> _What needs to be done_: Transcribe the listing in full, word for word; pictures do not belong in the copy.

*** Data excerpt

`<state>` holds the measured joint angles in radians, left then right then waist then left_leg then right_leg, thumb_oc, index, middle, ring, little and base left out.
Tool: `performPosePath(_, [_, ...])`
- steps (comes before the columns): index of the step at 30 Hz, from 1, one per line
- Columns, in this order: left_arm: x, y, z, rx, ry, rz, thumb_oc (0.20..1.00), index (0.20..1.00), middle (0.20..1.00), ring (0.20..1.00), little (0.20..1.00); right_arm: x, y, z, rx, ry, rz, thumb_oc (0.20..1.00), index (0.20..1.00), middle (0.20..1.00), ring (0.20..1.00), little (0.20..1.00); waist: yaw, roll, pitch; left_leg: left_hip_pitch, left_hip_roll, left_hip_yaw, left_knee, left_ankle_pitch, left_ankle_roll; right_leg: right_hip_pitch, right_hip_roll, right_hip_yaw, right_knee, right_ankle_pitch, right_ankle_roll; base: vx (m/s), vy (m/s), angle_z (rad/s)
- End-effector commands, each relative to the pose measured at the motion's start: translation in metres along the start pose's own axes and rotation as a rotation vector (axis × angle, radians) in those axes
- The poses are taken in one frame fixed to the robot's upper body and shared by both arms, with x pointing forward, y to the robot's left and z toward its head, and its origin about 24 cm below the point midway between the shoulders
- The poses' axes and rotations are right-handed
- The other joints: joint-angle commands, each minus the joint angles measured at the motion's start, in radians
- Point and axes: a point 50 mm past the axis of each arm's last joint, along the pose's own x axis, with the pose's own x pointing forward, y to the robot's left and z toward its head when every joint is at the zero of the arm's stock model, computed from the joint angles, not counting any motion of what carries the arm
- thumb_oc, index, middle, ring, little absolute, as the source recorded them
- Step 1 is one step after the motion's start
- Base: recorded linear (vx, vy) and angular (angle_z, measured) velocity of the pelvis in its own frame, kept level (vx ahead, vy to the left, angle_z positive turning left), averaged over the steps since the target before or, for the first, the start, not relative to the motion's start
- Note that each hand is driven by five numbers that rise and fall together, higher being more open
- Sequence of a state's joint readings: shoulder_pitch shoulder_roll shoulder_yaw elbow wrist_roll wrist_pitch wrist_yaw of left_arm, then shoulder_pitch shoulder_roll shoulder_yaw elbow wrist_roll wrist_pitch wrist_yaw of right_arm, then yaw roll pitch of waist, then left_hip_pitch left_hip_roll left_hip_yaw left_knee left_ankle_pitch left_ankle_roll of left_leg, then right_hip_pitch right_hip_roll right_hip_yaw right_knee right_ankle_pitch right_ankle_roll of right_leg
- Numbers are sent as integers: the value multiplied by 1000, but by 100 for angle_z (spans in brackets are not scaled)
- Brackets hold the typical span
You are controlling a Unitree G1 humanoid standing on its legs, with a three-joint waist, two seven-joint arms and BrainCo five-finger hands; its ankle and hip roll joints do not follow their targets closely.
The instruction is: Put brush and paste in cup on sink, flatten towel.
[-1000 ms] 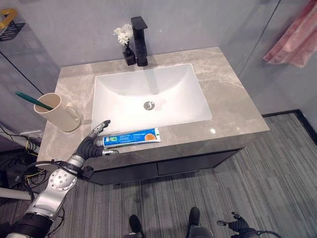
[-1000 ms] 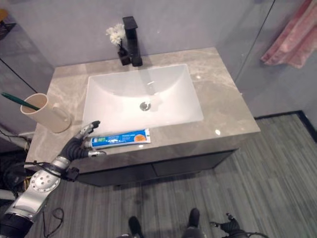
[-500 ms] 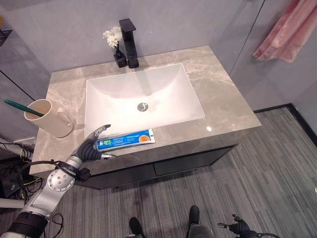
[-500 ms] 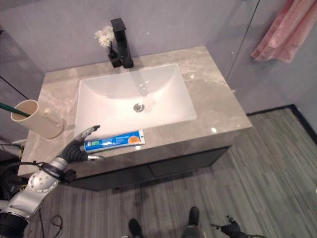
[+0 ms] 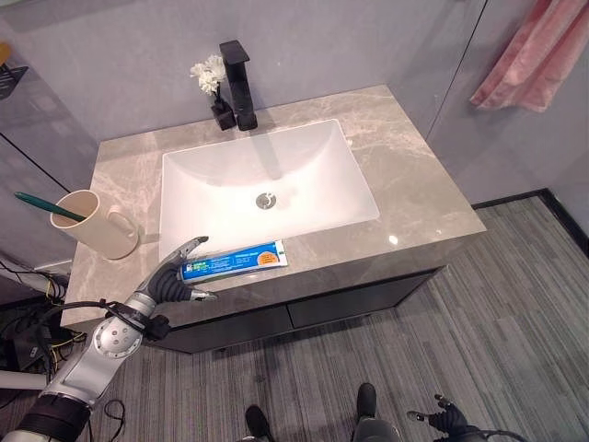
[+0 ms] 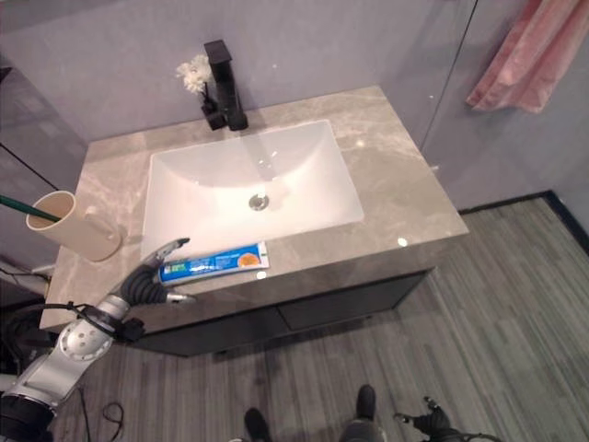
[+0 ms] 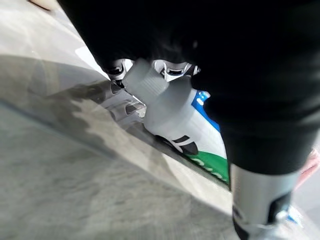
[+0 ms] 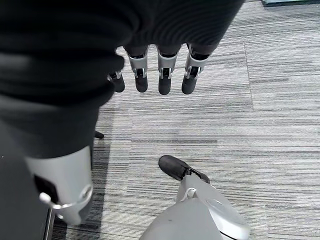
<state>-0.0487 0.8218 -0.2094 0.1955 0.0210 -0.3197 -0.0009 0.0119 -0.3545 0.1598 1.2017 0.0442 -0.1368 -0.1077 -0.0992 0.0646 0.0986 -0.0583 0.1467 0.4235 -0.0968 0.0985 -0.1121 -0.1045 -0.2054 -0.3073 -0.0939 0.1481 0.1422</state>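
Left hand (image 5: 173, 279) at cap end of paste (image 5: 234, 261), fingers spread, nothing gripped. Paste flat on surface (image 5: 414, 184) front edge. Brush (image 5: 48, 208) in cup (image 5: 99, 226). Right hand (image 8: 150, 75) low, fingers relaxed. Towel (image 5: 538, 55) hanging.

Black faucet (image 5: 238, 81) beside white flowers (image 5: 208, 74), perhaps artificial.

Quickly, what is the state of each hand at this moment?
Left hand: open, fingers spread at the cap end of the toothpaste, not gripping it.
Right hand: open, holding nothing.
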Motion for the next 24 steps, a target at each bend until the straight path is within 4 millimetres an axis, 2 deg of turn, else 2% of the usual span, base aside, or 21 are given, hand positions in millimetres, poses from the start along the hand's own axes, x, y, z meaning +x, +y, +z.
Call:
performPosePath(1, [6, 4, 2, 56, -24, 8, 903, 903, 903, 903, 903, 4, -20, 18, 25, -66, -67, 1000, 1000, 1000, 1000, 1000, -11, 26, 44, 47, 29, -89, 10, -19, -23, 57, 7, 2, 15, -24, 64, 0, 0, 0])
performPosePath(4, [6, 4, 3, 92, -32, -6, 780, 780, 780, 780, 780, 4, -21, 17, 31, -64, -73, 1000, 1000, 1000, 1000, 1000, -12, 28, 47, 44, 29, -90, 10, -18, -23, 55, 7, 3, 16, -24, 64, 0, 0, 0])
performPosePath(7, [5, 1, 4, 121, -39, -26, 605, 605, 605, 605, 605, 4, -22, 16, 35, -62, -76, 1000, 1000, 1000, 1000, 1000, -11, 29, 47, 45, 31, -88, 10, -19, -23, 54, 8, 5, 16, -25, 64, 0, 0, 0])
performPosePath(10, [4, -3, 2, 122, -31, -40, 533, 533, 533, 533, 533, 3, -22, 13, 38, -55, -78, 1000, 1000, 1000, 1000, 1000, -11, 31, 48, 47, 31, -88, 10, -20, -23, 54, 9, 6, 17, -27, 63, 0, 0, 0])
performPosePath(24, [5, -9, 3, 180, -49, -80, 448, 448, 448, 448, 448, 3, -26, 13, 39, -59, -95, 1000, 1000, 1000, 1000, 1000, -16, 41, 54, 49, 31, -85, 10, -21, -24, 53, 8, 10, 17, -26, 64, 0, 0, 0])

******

> _Task output_:
`<state>` holds the measured joint angles in radians, left then right then waist then left_leg then right_leg, thumb_oc, index, middle, ring, little and base left out.
Tool: `performPosePath(_, [_, ...])`
- steps (comes before the columns): index of the step at 30 Hz, from 1, one per line
- Columns, in this order: left_arm: x, y, z, rx, ry, rz, thumb_oc (0.20..1.00), index (0.20..1.00), middle (0.20..1.00), ring (0.20..1.00), little (0.20..1.00); right_arm: x, y, z, rx, ry, rz, thumb_oc (0.20..1.00), index (0.20..1.00), middle (0.20..1.00), ring (0.20..1.00), little (0.20..1.00); waist: yaw, roll, pitch; left_leg: left_hip_pitch, left_hip_roll, left_hip_yaw, left_knee, left_ankle_pitch, left_ankle_roll; right_leg: right_hip_pitch, right_hip_roll, right_hip_yaw, right_knee, right_ankle_pitch, right_ankle_roll; base: vx (m/s), vy (m/s), angle_z (rad/s)
- End-effector commands, each relative to the pose measured at the motion's start: translation in metres along the start pose's own axes and rotation as a rotation vector (axis × angle, radians) in those axes
- The poses are taken in one frame fixed to the robot's upper body and shared by both arms, with x pointing forward, y to the robot's left and z toward its head, and its origin about 24 cm below the point midway between the shoulders
- The poses' axes and rotations are right-handed
- The other joints: joint-angle commands, each minus the joint angles measured at the motion's start, in radians
- Point and axes: a point 50 mm past the axis of each arm's last joint, along the pose's own x axis, with the pose's own x pointing forward, y to the robot's left and z toward its head when every joint is at the zero of the arm's stock model, computed from the joint angles, not counting any motion of what carries the arm
- thumb_oc, index, middle, ring, little absolute, as the source recorded them
- Step 1 is one step after the motion's start
- Base: recorded linear (vx, vy) and angular (angle_z, measured) velocity of the pelvis in its own frame, kept level (vx ahead, vy to the left, angle_z positive turning left), averaged over the steps since the target before or, for the first, the start, not relative to the motion's start
- Note that each hand is driven by five numbers that rise and fall together, higher being more open
- Sequence of a state's joint readings: shoulder_pitch shoulder_roll shoulder_yaw elbow wrist_roll wrist_pitch wrist_yaw of left_arm, then shoulder_pitch shoulder_roll shoulder_yaw elbow wrist_roll wrist_pitch wrist_yaw of right_arm, then yaw roll pitch of waist, then left_hip_pitch left_hip_roll left_hip_yaw left_knee left_ankle_pitch left_ankle_roll of left_leg, then right_hip_pitch right_hip_roll right_hip_yaw right_knee right_ankle_pitch right_ankle_roll of right_leg
- Numbers are sent as integers: the value multiplied by 1000, but by 100 for angle_z (spans in brackets are not scaled)
- Brackets hold the typical span
You are controlling a Unitree G1 humanoid standing on its legs, with a three-joint waist, two seven-joint arms and BrainCo five-finger hands; its ankle and hip roll joints do not follow their targets closely.
The instruction is: Put brush and paste in cup on sink, flatten towel.
[-1000 ms] 
[-1000 ms] 
[-500 ms] 
[-500 ms] 
[+0 ms] 
[+0 ms] 
[+0 ms] 
[+0 ms] 
<state>-0.0487 0.8218 -0.2094 0.1955 0.0210 -0.3197 -0.0009 0.0119 -0.3545 0.1598 1.2017 0.0442 -0.1368 -0.1077 -0.0992 0.0646 0.0986 -0.0583 0.1467 0.4235 -0.0968 0.0985 -0.1121 -0.1045 -0.2054 -0.3073 -0.0939 0.1481 0.1422</state>
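Left hand (image 5: 173, 279) at cap end of paste (image 5: 234, 261), fingers spread, nothing gripped. Paste flat on surface (image 5: 414, 184) front edge. Brush (image 5: 48, 208) in cup (image 5: 99, 226). Right hand (image 8: 150, 75) low, fingers relaxed. Towel (image 5: 538, 55) hanging.

Black faucet (image 5: 238, 81) beside white flowers (image 5: 208, 74), perhaps artificial.

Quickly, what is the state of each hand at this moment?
Left hand: open, fingers spread at the cap end of the toothpaste, not gripping it.
Right hand: open, holding nothing.
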Motion for the next 24 steps, a target at each bend until the straight path is within 4 millimetres an axis, 2 deg of turn, else 2% of the usual span, base aside, or 21 are given, hand positions in millimetres, poses from the start along the hand's own axes, x, y, z meaning +x, +y, +z.
Call:
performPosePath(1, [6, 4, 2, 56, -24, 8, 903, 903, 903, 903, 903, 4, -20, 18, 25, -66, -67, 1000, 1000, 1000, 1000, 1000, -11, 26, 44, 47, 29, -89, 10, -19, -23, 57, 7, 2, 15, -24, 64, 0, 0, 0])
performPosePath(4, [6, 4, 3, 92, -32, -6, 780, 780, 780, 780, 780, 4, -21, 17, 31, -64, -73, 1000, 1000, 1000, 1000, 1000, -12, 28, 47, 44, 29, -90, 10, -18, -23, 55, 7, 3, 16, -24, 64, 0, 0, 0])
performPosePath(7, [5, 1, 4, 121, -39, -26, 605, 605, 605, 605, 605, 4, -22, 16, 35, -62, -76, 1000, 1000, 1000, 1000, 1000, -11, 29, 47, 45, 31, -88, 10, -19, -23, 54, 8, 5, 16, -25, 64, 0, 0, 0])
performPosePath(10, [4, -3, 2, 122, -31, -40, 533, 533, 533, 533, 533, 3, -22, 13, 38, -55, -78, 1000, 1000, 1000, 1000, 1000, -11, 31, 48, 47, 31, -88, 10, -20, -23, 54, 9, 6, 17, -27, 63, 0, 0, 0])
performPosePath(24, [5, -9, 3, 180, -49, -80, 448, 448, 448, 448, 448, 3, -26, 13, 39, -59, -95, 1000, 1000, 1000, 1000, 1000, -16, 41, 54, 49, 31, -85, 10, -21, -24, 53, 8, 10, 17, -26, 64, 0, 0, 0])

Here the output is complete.